In a comparable period alumni and friends of Kansas contributed $63,200 of the $219,000 Kansas spent for grants-in-aid. Coach Jack Mitchell received $18,200. The overall athletic program showed a profit of $16,023.35. The higher profit at Kansas was attributable largely to the fact that basketball wound up $29,049.72 in the black at Kansas, ran up a loss of $73,182.96 at Nebraska.
All of which explains why heavily contributing alumni rate those good seats.
CREE OP THE WILD GOOSE
If goose hunters on Maryland's Eastern Shore had their way, they would be guided only by Cree Indians imported for the season from the goose country where James Bay meets Hudson's Bay 550 miles above Montreal. Indeed, some who travel to the Shore from far points insist beforehand that they will not leave home unless they are assured a Cree guide. The Cree are the world's best goose and duck callers.
But Cree willing to leave home are hard to find. Men who live by hunting, fishing and trapping, they detest working for a salary. Only a very few are willing to spend the goose season in Maryland. Two who did this year are Jimmy Trapper, 28, and Jimmy Visitor, 21. It took Francis C. Cole of Clearview, Md., a guide outfitter for the past 17 years, a long time to persuade them to join him.
What can a Cree do that modern goose calls and expert hunters cannot do?

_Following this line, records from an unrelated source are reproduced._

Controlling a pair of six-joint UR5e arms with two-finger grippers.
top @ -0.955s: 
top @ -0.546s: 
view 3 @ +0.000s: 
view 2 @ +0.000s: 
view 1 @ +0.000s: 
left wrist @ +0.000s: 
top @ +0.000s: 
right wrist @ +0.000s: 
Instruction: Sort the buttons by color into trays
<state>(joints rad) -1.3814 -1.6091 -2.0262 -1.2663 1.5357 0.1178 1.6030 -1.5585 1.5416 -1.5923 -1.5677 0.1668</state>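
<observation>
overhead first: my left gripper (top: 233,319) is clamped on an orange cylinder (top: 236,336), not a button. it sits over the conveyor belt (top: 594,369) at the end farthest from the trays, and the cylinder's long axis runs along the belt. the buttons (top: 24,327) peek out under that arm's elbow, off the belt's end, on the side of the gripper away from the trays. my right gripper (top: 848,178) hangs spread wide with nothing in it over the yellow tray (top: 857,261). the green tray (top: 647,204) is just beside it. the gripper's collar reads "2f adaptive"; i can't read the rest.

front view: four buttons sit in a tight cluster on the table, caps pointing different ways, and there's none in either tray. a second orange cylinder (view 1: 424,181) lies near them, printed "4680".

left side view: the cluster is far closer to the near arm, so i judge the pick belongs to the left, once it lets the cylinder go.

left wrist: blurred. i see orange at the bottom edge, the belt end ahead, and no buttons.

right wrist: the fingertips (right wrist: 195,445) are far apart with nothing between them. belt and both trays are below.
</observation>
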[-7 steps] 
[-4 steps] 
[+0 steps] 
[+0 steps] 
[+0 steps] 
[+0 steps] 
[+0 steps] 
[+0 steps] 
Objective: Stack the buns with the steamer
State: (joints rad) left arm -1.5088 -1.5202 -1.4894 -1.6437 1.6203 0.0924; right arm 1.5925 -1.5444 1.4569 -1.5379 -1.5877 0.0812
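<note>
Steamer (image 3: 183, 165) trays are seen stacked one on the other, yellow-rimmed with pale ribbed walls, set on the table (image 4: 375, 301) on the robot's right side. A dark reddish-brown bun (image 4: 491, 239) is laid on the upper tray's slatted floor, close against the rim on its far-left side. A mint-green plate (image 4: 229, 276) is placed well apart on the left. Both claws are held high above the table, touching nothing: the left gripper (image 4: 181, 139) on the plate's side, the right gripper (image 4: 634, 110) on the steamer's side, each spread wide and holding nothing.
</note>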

"It's simple," says Cole. "They crouch in the grass and talk to the geese overhead. They sound exactly like geese. Artificial goose calls sometimes don't."
The only complaints about their services come from experts like Bill Burton, Baltimore Sun outdoors editor, who went out with two other Cree a few years ago.
"Their calls spoiled us," Burton said. "Faraway from another goose blind, we heard what normally would be considered a good goose call from a regular caller, but it didn't compare with the sounds coming from our guides. The Cree made our shooting too easy as they lured the birds right to our blind."
Some complaint.
ILLUSTRATION
THEY SAID IT
•Hix Green, Texas halfback, asked who called the play for his first touchdown of the year in the team's final game: "My mother. She wanted to see me score."
•Jerry Welch, Arkansas offensive guard, on the inequities of the platoon system: "When the defense does its job, it's in there just three plays, but when we do our job right, we're out there all day."